§ **EXERCISE GOAL**
Look through the entries below, please, and copy every line with the word "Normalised".

Extracted records:
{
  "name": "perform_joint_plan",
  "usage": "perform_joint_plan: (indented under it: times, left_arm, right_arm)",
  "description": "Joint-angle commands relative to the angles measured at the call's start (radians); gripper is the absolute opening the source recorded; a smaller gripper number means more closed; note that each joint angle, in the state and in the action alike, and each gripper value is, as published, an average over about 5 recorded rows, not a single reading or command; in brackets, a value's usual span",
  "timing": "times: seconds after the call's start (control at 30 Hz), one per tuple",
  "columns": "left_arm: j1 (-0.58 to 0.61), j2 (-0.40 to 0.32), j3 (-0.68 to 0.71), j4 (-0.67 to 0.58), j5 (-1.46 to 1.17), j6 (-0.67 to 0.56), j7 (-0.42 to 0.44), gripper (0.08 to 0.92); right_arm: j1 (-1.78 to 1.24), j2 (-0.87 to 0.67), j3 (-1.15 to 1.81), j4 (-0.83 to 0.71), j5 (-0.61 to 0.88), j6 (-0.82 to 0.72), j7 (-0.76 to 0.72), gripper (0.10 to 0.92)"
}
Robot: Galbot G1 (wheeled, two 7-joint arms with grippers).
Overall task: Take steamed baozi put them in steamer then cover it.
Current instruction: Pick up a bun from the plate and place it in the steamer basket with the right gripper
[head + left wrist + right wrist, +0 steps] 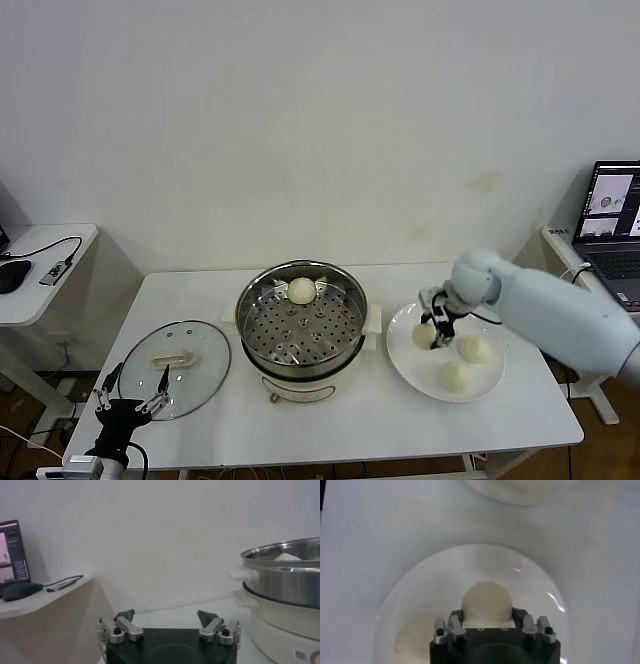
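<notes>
Presently: one bun [301,290] sits in the steamer [300,322] at frame centre, three on the white plate [447,351] at right, and the glass lid [175,355] lies lower left on the table [330,425], leaving the pot open for loading. Right hand [438,331] reaches steeply down, fingers straddling the plate's upper-left bun [486,601], seemingly closing on it. Left hand [130,394] waits spread, lower left.

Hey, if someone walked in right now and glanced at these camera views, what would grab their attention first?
The shiny steamer mid-table, open, with one baozi on its perforated tray. To its right, the right gripper is down on the white plate, its fingers around a second baozi, with two more baozi beside it. The glass cover lies flat on the table at the left, the open left gripper over its near edge.
</notes>
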Motion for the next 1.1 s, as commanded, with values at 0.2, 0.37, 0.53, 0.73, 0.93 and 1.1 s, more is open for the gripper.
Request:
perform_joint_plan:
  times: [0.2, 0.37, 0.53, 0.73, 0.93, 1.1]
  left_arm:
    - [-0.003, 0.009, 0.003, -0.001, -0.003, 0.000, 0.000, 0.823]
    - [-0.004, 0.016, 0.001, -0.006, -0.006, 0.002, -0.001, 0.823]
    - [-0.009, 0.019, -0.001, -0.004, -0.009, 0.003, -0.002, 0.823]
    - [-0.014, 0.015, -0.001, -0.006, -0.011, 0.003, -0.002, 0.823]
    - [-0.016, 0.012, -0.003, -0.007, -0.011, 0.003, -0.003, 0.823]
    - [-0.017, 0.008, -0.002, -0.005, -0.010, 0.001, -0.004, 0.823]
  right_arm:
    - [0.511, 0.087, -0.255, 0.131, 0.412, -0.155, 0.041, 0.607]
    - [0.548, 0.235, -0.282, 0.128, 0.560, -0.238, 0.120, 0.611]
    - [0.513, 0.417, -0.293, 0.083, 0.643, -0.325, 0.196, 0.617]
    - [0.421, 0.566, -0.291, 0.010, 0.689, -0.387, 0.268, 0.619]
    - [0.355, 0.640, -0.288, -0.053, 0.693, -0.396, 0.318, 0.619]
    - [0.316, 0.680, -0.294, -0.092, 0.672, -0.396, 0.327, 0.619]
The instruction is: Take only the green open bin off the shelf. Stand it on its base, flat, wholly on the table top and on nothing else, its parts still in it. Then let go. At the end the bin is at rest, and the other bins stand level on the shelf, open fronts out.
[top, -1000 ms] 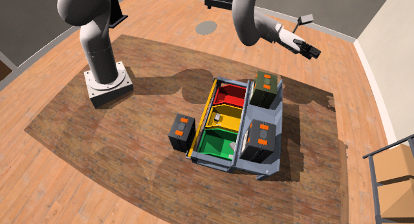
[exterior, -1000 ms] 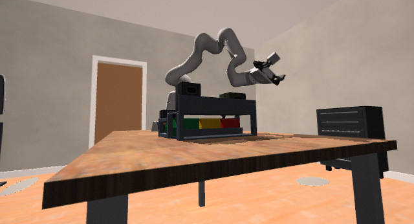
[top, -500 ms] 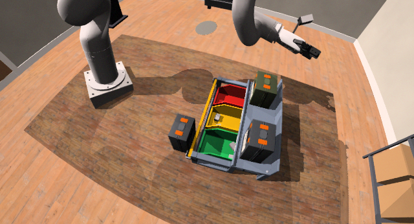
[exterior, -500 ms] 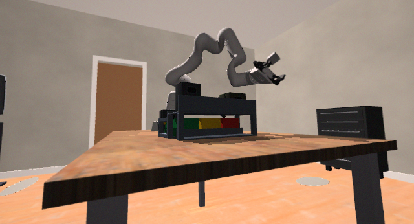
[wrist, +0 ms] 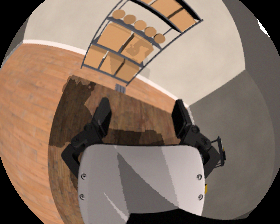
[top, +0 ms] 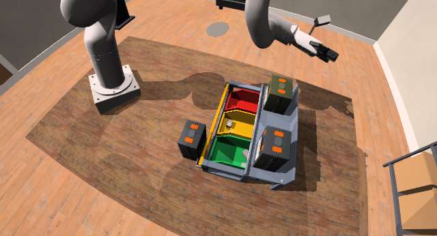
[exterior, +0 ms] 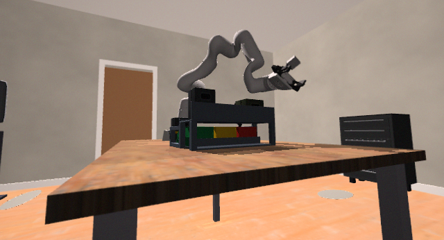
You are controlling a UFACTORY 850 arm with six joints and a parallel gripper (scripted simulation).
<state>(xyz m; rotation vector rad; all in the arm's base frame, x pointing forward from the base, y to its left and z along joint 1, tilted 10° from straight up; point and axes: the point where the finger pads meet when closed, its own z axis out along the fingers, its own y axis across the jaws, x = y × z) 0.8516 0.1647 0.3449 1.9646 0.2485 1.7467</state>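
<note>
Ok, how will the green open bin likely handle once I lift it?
The green open bin looks like stiff moulded plastic, so it probably won't flex much. Its grey parts lie loose toward one end, so they may slide and tip the balance if tilted.
</note>
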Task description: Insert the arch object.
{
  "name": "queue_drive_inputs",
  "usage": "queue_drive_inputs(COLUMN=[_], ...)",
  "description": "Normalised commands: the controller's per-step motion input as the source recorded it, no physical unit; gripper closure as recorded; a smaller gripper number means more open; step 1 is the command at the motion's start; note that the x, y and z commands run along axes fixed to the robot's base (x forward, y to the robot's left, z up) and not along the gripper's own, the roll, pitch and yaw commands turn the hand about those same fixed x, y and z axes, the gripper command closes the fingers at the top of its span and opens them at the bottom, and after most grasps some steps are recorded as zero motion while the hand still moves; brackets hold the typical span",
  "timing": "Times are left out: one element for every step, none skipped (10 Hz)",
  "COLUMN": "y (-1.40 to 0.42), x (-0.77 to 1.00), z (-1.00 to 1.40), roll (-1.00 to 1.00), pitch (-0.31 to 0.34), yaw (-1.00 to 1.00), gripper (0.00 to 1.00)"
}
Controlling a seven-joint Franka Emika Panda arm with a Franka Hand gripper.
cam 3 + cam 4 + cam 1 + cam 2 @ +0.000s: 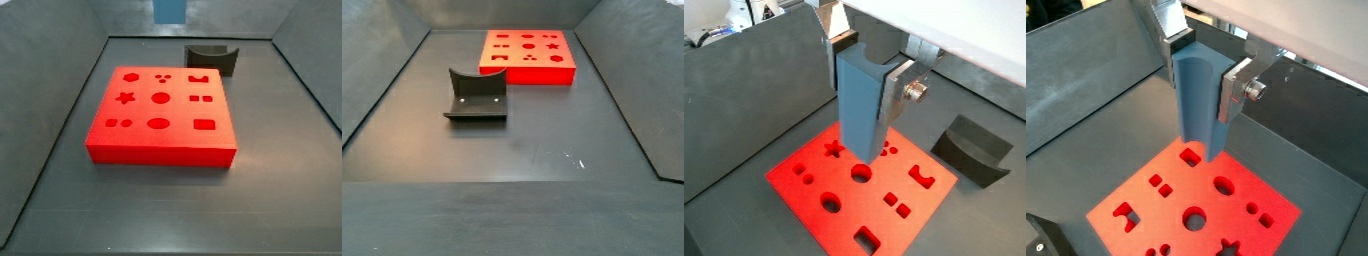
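In a wrist view, the gripper was clenched on a long blue-grey block, which I took for the arch object, though its notch did not show from here. One silver finger lay flat against the block's side. Below the gripper lay the red board, and the block's lower end hung clear of it, over the area between the star hole and a round hole. The board's arch-shaped hole sat off to one side of the gripper, and the dark fixture stood beyond the board's edge on that same side.

In the second wrist view, the gripper again held the arch object between its plates, one finger pressed to it. The red board lay underneath, not touched by the block.

In a side view, only the blue-grey lower end of the arch object showed at the upper edge, so the gripper's fingers could not be seen. The red board lay well below it on the worktop, with the fixture just beside the board's far edge.

In the remaining side view, the gripper was out of frame. The fixture stood near the red board on the worktop.
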Motion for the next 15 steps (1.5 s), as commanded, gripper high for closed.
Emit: queue_drive_inputs(y=[0.32, 0.71, 0.82, 0.80, 0.58, 0.28, 0.11, 0.11, 0.06, 0.17, 0.27, 0.27, 0.27, 0.21, 0.19], x=[0.51, 0.61, 0.69, 0.81, 0.82, 0.83, 0.46, 0.53, 0.57, 0.45, 0.35, 0.30, 0.22, 0.05, 0.00], z=[-0.17, -0.67, -0.86, -0.92, -0.93, -0.83, -0.56, -0.57, -0.63, -0.49, -0.47, -0.37, -0.30, -0.25, -0.23], roll=[-0.11, -0.13, -0.13, -0.10, 0.00, 0.18, 0.34, 0.33, 0.30, 0.17, -0.06, -0.11, -0.07, -0.01, 0.00], pitch=[0.099, 0.019, 0.000, 0.006, 0.000, 0.020, 0.000, 0.000, 0.000, 0.007, 0.000, 0.000, -0.010, 0.000, -0.006], yaw=[0.00, 0.00, 0.00, 0.00, 0.00, 0.00, 0.06, 0.02, 0.02, 0.04, 0.00, 0.00, 0.00, 0.00, 0.00], gripper=[1.00, 1.00, 1.00, 1.00, 1.00, 1.00, 1.00, 1.00, 1.00, 1.00, 1.00, 1.00, 1.00, 1.00, 1.00])
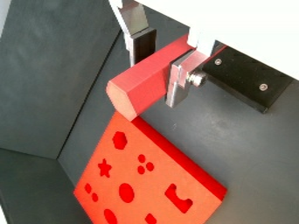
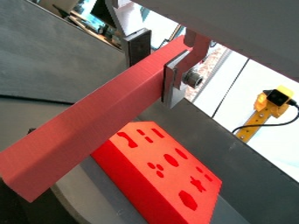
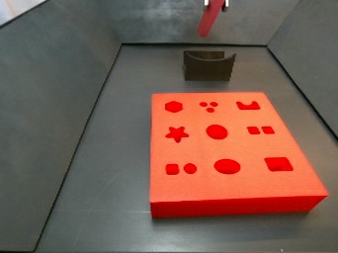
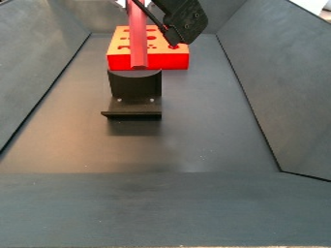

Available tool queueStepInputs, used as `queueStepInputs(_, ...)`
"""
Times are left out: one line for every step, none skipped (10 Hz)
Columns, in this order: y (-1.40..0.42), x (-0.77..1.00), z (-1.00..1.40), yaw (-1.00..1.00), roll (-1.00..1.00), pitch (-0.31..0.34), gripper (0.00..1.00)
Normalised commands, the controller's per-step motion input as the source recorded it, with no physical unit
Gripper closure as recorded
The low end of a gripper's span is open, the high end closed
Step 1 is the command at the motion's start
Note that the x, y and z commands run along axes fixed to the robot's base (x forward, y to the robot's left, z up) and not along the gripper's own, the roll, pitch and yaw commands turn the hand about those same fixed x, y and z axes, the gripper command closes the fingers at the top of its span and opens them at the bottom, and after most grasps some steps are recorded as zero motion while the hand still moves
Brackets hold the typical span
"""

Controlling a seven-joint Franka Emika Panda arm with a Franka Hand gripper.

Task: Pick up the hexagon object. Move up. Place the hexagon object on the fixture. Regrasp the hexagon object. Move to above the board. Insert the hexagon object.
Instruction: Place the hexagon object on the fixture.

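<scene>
We see the gripper high above the fixture, pinching the pink bar near one end. The red board lies apart, beside the fixture.

Dark grey floor between sloping grey walls; a yellow device sits outside.
</scene>
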Motion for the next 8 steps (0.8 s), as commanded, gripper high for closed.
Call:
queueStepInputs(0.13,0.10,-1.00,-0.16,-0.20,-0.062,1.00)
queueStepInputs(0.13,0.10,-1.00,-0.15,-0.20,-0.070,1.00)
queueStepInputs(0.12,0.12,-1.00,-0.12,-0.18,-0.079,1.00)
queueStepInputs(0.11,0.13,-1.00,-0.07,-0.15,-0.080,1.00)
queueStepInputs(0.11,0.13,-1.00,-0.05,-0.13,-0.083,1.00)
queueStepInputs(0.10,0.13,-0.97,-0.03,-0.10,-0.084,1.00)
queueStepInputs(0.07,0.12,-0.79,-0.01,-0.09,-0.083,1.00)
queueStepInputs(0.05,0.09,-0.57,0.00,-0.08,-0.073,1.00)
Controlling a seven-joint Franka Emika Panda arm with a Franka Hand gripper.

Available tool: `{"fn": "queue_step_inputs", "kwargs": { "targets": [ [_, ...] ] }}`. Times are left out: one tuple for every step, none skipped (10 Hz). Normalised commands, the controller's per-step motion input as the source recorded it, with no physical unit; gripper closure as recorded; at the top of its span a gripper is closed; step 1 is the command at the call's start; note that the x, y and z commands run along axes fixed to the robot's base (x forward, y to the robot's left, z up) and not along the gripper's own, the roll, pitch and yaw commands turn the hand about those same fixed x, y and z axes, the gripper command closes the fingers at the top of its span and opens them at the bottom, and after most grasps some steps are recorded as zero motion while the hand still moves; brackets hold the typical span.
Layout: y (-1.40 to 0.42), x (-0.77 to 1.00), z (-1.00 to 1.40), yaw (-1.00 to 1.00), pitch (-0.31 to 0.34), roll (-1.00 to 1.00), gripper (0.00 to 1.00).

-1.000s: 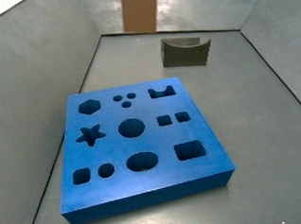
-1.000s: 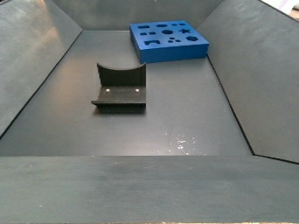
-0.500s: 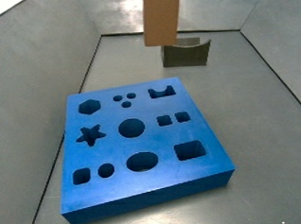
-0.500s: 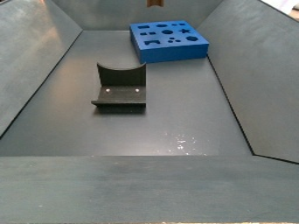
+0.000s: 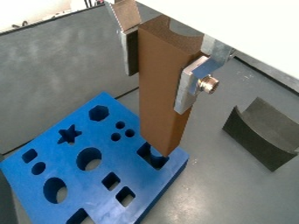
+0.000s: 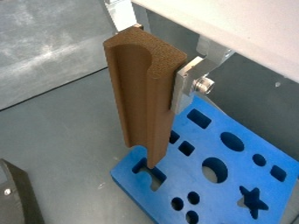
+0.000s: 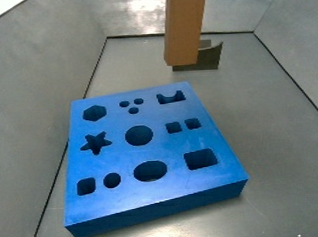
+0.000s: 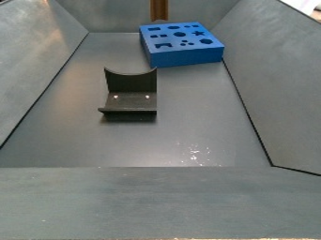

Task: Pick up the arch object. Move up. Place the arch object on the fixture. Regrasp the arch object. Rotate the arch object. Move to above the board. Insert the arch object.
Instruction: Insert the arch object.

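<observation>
Above the board (image 5: 87, 162), the hand (image 5: 163, 52) clamps the upright arch object (image 5: 162, 96); its lower end hides the arch hole.

We see a dull grey floor (image 8: 189, 103), matte and bare in a side view, with a few small bright specks (image 8: 194, 150) on it. Grey walls slope up and outward from it: a left wall (image 8: 32, 75), a right wall (image 8: 269, 66) and a low near wall (image 8: 150, 202) across the foreground. In a side view we see the floor (image 7: 276, 134) run to a back wall (image 7: 122, 12) that carries a soft pale sheen. Light is even, and shadows are faint.
</observation>
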Motion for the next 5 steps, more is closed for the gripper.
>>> {"fn": "queue_step_inputs", "kwargs": {
  "targets": [
    [0.00,0.00,-0.50,0.13,-0.036,0.08,1.00],
    [0.04,0.00,-0.15,0.00,-0.027,0.00,1.00],
    [0.00,0.00,-0.13,0.00,0.000,0.00,1.00],
    [0.00,-0.08,-0.46,0.00,-0.043,0.02,1.00],
    [0.00,-0.15,-0.61,0.03,-0.083,0.05,1.00]
  ]
}}
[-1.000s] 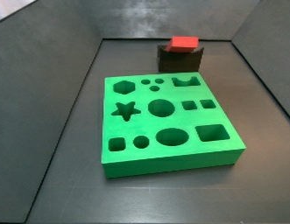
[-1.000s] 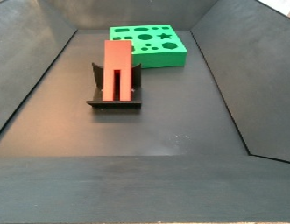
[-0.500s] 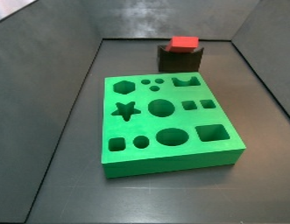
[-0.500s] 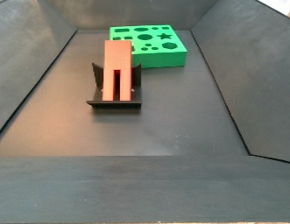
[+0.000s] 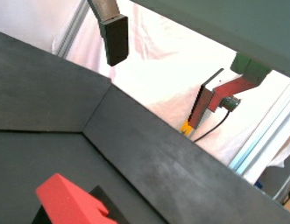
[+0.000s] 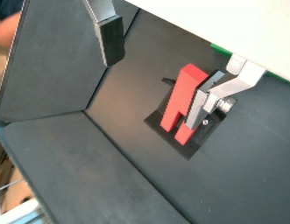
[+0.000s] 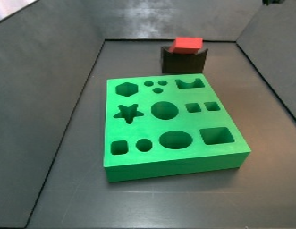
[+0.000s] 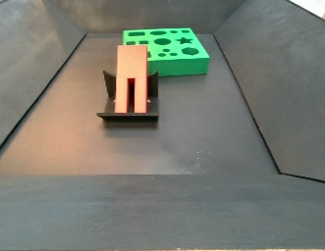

§ **REPLY TO THE EXERCISE**
  "description": "Normalised commands: the controller's per-step motion input as the source recorded it, no physical unit; gripper closure as recorded; a smaller gripper number means more open; step 1 is the command at the motion's start; note that the x, y and z commands run along axes fixed to the robot's base (x forward, y to the robot's left, z up) and not along the gripper's own, the roll, pitch and yaw commands turn the hand about those same fixed x, y and z axes, the gripper command closes the fingers at the top of its span and opens them at the bottom, and after most grasps some steps are recorded as zero motion while the hand still moves; brackets hold the typical span",
Normalised commands, the controller's per-step motion input as the source recorded it, with no physical unit
Available tool: `{"fn": "queue_step_inputs", "kwargs": { "targets": [ [_, ...] ] }}`. Times are left out: one tuple for every step, none skipped (10 Hz). Normalised commands, the controller's per-step motion input as the source recorded it, with no physical unit; gripper closure as recorded; at the top of its span a gripper is closed; step 1 is the command at the call's start; note that the x, y and z commands run along axes fixed to the robot's base (x forward, y to the robot's left, z up) and not along the gripper's own, the roll, pitch and yaw commands turn the hand about those same fixed x, y and z axes, the gripper command closes the fingers at the top of its span and opens them at the bottom, and after most grasps some steps are recorded as zero motion while the hand still moves; brackets hold the typical span.

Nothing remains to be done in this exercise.